_Activity_. Across all the records below, count the lines that hold "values". State only that figure.
[Data for processing Boundary: Start]
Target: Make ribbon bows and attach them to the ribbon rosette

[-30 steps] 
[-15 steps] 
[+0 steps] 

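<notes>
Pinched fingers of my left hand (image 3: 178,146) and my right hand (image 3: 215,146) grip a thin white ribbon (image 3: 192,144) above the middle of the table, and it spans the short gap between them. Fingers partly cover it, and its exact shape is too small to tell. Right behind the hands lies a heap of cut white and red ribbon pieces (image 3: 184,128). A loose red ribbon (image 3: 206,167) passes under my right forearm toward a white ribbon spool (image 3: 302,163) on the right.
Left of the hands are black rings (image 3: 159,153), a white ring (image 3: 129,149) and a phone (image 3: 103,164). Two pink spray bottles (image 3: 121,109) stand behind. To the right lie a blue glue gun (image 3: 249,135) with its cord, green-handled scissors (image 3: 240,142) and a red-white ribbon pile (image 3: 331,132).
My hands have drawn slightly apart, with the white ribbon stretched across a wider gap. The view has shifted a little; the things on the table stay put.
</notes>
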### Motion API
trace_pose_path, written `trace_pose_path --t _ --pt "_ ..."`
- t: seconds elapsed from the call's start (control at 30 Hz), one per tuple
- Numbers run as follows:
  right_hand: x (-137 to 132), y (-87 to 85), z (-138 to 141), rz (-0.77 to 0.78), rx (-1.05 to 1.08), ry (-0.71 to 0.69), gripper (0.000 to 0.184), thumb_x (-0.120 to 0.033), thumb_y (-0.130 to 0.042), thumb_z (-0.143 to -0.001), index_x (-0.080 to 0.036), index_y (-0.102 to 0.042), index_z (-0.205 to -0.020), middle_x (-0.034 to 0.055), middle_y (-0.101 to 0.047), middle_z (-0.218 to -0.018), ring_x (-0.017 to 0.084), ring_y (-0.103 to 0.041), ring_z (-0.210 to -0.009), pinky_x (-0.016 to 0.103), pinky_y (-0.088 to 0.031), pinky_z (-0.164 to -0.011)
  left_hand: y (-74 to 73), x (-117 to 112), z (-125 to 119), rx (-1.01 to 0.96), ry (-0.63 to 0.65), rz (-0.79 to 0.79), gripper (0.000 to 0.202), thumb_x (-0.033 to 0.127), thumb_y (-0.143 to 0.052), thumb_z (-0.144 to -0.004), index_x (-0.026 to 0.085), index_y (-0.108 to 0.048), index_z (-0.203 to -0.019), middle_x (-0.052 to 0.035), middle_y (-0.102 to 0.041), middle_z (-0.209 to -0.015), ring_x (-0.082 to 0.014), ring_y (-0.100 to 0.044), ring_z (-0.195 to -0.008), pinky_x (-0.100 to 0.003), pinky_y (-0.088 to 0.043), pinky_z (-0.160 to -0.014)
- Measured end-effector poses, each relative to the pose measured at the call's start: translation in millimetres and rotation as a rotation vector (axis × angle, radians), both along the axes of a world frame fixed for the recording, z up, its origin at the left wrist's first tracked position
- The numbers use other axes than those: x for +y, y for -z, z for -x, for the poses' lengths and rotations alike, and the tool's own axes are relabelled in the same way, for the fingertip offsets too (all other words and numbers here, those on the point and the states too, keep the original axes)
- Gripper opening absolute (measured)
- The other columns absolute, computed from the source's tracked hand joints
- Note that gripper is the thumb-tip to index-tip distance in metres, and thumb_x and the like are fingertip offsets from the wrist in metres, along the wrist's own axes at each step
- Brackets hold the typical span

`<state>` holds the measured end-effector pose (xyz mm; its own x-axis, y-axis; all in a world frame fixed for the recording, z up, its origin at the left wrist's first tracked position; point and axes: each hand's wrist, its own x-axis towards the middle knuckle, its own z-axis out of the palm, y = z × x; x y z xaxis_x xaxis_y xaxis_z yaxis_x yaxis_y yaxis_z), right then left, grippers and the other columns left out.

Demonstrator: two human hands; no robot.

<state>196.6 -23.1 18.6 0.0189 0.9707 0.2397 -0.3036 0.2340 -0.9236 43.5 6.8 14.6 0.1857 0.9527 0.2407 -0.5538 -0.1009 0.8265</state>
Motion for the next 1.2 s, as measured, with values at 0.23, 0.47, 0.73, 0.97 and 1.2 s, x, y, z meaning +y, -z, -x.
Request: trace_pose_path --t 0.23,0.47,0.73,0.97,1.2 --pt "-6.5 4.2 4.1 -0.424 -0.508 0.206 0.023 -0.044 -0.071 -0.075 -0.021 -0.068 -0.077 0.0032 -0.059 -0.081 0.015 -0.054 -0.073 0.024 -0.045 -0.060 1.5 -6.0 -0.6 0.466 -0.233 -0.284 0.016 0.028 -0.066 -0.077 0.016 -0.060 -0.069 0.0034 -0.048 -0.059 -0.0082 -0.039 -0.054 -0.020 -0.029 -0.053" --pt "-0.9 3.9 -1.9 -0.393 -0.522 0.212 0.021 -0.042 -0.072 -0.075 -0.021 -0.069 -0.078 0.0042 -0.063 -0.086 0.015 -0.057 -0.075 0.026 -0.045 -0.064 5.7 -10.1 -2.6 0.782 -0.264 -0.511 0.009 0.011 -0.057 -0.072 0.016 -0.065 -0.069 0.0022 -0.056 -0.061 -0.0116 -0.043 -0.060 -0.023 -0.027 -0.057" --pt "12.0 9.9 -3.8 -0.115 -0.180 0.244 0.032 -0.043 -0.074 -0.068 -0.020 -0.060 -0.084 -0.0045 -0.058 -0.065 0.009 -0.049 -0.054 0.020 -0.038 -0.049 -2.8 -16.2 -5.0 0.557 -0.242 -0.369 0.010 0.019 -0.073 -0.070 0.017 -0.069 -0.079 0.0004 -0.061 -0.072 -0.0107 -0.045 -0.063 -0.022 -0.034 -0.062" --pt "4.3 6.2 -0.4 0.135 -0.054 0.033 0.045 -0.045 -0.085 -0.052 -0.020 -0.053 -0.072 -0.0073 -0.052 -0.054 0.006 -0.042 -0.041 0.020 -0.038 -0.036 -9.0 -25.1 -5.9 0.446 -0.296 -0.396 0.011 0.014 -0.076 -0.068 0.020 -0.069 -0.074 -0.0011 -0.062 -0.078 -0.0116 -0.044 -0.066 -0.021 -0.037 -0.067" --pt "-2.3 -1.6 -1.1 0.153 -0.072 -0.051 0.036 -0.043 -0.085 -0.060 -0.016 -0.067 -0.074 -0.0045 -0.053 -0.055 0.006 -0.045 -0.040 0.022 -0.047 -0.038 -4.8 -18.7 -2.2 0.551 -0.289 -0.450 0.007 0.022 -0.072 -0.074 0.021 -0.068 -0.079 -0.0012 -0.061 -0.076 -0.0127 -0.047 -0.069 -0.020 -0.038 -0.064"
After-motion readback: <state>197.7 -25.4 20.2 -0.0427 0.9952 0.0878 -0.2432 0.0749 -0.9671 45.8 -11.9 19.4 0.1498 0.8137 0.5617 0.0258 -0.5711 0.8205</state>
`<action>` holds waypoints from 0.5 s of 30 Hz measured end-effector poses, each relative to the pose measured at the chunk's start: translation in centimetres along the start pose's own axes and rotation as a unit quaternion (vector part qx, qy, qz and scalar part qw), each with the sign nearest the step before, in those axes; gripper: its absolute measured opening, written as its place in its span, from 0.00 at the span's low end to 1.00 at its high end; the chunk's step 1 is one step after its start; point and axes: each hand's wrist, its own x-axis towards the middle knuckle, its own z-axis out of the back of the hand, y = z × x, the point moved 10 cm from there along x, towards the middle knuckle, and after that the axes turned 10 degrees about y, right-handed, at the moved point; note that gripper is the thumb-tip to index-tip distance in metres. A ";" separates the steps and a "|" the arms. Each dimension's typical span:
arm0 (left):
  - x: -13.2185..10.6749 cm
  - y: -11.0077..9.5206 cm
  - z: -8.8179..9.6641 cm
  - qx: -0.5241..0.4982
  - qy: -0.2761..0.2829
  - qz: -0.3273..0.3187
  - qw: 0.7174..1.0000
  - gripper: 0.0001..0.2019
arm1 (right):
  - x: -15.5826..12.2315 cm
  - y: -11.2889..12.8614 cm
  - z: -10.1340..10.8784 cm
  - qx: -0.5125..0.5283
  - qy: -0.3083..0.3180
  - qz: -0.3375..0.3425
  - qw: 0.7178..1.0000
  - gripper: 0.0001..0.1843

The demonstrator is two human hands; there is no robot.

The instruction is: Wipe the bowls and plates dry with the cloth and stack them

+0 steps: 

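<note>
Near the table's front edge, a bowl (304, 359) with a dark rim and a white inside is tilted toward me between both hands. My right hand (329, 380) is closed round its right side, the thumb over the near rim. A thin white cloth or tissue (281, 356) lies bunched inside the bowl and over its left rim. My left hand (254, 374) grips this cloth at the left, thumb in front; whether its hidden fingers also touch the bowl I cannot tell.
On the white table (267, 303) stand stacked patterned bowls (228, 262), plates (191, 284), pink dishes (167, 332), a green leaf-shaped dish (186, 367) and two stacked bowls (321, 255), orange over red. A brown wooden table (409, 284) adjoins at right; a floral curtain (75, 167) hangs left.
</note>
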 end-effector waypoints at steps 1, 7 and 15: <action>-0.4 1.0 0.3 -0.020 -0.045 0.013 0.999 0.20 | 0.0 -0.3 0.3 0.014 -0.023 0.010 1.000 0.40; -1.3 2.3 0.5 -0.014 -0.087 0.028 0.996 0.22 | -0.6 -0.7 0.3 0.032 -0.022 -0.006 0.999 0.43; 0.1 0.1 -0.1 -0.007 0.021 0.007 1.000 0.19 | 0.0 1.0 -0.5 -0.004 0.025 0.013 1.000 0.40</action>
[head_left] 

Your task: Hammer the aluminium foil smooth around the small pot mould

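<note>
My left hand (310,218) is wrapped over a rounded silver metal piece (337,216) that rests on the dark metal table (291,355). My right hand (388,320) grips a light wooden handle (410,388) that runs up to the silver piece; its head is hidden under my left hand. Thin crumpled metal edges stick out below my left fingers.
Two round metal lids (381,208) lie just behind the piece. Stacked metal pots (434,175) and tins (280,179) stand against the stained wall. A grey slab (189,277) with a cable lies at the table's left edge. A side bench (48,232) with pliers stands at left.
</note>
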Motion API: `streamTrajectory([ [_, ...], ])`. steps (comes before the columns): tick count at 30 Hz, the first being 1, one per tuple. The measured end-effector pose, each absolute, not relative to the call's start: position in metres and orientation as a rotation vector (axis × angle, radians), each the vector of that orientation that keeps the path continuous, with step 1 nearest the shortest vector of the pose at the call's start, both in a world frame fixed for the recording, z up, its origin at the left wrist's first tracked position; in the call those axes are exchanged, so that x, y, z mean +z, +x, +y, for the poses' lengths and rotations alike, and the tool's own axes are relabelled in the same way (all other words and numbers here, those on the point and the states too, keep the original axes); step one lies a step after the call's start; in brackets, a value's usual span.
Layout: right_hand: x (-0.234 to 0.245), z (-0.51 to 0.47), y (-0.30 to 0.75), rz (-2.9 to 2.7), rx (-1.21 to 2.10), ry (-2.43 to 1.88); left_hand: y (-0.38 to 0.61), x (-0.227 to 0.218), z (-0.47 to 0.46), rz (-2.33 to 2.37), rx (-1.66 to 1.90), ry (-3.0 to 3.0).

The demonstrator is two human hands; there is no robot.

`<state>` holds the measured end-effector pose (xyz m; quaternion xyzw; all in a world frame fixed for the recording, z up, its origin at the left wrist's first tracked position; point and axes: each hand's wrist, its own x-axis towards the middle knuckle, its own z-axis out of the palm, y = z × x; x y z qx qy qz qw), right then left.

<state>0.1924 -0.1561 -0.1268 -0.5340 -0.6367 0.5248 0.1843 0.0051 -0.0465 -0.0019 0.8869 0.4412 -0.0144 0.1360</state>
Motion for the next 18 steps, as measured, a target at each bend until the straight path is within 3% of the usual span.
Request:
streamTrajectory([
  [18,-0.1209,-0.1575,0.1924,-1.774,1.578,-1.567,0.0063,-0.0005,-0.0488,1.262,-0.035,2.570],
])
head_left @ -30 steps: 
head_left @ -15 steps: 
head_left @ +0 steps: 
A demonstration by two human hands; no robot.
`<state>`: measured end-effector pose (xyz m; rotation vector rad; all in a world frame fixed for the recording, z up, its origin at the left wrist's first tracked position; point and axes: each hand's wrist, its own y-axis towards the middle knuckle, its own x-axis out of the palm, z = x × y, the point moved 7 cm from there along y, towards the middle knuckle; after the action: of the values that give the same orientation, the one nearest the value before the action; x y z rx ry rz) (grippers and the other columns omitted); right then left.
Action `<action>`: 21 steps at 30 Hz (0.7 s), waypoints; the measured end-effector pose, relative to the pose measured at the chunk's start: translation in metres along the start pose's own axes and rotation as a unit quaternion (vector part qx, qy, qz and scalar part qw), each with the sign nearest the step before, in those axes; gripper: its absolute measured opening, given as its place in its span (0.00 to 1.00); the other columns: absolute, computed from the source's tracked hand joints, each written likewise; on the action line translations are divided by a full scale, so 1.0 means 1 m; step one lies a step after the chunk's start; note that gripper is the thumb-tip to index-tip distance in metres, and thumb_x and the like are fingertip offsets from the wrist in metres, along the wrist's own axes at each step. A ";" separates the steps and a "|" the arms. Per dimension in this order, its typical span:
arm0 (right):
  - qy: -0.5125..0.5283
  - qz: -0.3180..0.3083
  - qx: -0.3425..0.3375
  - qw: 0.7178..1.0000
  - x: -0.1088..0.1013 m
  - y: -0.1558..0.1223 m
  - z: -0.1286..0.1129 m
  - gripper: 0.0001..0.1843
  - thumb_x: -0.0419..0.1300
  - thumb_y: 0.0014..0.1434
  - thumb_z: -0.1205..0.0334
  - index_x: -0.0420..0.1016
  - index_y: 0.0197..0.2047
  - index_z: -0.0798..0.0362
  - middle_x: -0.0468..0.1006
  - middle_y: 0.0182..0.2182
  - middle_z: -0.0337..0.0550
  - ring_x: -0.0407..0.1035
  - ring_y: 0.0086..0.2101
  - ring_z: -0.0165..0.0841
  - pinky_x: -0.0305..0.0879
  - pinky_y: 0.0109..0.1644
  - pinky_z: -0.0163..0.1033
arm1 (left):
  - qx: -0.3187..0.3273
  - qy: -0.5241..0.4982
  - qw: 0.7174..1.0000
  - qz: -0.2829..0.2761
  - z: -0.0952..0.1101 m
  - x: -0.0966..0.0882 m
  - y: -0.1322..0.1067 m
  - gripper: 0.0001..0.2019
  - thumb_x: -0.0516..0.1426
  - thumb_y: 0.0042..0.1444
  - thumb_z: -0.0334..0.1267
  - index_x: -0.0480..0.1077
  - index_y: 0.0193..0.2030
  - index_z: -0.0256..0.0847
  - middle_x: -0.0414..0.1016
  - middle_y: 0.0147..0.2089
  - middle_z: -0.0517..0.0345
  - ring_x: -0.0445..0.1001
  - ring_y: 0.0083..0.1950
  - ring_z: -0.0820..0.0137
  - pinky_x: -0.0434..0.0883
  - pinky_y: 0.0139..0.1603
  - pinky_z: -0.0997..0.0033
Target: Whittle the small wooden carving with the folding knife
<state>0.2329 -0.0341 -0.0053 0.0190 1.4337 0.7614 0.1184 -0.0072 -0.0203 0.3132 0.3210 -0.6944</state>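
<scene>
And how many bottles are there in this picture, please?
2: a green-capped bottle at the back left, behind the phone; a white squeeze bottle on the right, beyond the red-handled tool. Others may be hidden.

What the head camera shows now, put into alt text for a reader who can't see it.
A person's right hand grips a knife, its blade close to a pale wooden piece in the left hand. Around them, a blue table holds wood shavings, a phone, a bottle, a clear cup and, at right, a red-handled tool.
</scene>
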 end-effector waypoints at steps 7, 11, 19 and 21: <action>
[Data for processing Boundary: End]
_Response to this task_. 2